> **Problem details**
Filter the lines below, keeping each one that holds "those".

> **The data**
Content starts
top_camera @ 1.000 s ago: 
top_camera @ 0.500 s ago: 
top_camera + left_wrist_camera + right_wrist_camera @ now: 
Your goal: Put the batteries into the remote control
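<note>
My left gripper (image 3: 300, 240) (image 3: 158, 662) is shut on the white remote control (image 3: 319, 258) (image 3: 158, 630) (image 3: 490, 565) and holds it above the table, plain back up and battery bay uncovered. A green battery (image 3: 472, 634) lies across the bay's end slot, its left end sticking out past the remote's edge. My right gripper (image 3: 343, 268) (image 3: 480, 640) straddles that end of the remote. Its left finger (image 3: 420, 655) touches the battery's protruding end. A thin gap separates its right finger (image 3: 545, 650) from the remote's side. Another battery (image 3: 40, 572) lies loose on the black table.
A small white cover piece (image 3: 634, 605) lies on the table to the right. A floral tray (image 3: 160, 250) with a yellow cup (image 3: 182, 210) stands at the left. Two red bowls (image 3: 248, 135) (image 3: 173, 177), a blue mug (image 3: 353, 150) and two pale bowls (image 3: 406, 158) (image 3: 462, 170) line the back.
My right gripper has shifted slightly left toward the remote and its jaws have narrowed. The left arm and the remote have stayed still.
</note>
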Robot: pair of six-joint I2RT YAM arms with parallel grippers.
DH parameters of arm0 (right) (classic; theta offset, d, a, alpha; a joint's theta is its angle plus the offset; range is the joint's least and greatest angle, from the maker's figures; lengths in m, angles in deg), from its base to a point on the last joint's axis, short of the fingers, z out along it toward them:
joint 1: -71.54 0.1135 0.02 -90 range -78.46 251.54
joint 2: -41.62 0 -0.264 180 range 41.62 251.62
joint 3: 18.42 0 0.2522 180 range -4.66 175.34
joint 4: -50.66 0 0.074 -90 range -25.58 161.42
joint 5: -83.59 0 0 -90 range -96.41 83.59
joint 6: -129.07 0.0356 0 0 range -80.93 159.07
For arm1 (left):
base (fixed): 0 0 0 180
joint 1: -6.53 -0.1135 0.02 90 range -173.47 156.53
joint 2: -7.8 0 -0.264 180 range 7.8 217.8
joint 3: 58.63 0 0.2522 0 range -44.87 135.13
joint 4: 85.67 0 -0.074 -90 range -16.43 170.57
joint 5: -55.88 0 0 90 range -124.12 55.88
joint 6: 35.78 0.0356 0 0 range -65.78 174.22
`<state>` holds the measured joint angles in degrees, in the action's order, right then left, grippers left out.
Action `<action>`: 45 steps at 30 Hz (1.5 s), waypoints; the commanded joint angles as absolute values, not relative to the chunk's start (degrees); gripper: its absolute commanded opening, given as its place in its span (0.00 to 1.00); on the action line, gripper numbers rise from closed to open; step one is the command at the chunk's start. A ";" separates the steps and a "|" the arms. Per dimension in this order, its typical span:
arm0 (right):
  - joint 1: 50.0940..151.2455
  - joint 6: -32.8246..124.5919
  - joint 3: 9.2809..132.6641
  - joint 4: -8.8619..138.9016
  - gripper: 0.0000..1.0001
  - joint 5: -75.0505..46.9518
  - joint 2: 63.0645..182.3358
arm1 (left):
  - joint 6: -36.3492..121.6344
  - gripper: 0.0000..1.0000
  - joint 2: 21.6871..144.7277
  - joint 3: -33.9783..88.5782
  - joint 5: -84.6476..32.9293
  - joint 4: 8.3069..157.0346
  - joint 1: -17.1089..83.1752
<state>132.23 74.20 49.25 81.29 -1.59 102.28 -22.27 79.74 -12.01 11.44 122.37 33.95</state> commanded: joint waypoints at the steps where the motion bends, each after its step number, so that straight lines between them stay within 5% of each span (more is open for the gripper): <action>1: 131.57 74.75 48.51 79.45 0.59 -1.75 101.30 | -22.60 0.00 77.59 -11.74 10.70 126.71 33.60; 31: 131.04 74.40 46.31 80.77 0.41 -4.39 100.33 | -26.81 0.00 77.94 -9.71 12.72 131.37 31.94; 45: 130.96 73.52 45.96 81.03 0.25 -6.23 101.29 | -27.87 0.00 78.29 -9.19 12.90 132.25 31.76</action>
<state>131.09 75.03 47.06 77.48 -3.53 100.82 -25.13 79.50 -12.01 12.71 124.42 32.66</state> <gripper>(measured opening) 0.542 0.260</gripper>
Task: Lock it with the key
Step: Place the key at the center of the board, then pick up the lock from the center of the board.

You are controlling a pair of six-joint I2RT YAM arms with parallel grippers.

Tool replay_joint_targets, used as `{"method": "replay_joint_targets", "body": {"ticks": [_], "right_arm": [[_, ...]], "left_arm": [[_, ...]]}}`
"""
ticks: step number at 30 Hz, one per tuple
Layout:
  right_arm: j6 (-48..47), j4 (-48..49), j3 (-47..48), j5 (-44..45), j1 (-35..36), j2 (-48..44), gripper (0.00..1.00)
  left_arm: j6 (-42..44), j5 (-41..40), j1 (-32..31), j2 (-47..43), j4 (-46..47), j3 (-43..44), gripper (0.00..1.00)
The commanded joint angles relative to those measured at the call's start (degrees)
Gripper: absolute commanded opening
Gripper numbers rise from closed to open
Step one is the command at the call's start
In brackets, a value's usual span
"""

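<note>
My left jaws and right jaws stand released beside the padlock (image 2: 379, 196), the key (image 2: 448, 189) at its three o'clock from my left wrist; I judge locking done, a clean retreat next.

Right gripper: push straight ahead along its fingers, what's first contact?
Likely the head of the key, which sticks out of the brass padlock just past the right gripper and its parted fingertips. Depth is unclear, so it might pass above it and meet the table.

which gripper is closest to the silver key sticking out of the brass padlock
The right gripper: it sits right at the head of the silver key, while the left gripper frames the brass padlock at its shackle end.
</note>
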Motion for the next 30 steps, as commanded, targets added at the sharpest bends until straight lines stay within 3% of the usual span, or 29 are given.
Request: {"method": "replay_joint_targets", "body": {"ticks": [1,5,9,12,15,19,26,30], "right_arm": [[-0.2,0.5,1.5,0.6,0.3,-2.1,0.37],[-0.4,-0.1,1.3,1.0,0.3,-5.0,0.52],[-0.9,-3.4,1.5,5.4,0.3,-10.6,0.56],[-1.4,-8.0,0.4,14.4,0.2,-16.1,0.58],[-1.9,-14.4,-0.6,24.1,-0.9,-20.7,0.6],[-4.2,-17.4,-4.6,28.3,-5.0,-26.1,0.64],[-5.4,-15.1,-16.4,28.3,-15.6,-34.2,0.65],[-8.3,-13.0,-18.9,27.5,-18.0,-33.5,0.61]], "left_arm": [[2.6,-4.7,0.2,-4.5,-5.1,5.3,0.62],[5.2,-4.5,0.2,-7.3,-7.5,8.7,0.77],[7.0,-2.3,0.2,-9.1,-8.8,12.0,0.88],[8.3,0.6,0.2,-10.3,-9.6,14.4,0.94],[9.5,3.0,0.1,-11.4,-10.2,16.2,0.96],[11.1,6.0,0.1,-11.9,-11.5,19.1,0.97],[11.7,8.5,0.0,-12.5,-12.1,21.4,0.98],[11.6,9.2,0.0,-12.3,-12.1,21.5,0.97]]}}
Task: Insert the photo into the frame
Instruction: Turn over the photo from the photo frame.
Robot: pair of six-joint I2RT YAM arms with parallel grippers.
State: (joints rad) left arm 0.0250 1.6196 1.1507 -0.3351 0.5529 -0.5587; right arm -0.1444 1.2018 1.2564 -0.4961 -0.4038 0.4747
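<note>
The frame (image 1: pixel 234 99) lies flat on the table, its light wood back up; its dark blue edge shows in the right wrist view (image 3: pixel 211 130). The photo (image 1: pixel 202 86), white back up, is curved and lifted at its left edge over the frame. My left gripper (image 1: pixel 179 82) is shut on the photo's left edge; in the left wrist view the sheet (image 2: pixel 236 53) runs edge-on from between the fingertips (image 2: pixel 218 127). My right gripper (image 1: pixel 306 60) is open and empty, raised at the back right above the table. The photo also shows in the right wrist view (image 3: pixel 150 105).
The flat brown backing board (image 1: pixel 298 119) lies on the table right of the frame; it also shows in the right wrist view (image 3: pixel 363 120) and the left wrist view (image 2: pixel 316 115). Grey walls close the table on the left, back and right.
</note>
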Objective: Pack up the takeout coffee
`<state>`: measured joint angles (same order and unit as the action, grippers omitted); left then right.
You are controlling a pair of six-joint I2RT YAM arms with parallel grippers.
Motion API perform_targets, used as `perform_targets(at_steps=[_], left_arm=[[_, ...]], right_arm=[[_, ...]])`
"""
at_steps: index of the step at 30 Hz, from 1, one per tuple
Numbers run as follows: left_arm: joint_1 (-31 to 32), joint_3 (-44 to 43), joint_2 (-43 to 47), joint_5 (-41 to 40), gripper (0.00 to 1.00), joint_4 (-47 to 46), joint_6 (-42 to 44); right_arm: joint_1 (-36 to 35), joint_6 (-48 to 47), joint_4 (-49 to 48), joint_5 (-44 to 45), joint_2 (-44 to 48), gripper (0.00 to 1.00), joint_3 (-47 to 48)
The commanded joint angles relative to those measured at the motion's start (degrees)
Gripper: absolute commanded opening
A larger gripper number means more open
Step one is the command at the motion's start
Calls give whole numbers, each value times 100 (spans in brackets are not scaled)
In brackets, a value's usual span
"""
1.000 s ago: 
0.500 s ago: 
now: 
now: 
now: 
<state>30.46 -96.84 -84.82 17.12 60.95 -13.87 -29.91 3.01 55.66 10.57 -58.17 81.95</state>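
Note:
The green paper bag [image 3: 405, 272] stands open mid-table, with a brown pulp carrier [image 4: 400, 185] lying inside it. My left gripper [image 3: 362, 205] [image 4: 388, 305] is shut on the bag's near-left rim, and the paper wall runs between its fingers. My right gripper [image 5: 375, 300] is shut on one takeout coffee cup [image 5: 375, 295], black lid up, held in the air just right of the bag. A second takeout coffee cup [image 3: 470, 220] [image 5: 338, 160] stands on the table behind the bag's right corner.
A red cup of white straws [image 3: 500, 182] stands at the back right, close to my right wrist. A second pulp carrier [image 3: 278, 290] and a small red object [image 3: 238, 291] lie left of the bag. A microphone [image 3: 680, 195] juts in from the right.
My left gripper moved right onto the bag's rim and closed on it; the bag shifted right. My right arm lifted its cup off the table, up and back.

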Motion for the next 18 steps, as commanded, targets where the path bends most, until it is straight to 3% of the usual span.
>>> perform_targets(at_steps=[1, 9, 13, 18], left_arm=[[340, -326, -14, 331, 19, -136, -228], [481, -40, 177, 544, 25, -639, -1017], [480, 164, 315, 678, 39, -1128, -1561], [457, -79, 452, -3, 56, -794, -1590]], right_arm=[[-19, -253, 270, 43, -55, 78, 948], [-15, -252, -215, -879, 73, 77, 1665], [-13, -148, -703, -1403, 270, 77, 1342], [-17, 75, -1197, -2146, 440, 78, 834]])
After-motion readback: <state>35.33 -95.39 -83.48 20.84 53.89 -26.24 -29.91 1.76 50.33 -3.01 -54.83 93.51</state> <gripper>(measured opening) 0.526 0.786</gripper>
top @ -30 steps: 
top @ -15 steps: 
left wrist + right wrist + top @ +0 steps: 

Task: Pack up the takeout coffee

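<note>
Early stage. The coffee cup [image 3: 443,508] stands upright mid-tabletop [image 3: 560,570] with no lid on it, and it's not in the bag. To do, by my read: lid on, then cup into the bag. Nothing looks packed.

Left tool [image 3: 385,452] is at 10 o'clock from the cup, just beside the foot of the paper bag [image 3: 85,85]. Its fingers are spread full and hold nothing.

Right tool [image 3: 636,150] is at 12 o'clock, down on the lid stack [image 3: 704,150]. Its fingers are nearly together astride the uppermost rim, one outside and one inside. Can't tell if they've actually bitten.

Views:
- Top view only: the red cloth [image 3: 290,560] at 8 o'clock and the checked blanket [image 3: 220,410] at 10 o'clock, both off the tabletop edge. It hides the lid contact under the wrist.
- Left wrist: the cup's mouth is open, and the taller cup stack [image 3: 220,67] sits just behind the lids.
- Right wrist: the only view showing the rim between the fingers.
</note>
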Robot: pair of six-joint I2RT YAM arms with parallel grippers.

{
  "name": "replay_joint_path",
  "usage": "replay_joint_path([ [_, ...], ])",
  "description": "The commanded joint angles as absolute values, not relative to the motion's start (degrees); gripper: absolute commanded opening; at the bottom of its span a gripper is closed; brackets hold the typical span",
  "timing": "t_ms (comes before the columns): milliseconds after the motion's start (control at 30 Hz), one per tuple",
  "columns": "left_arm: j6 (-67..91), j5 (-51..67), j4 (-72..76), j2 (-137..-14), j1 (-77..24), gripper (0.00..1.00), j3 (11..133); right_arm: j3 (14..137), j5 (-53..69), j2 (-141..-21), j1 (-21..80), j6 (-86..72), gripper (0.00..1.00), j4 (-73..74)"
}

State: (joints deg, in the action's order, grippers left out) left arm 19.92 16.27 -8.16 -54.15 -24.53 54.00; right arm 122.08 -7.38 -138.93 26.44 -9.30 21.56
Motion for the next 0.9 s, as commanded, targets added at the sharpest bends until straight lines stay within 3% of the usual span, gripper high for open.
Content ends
> **Output below**
The commanded joint angles relative to those measured at the call's start (degrees)
The commanded joint angles relative to those measured at the motion's start (degrees)

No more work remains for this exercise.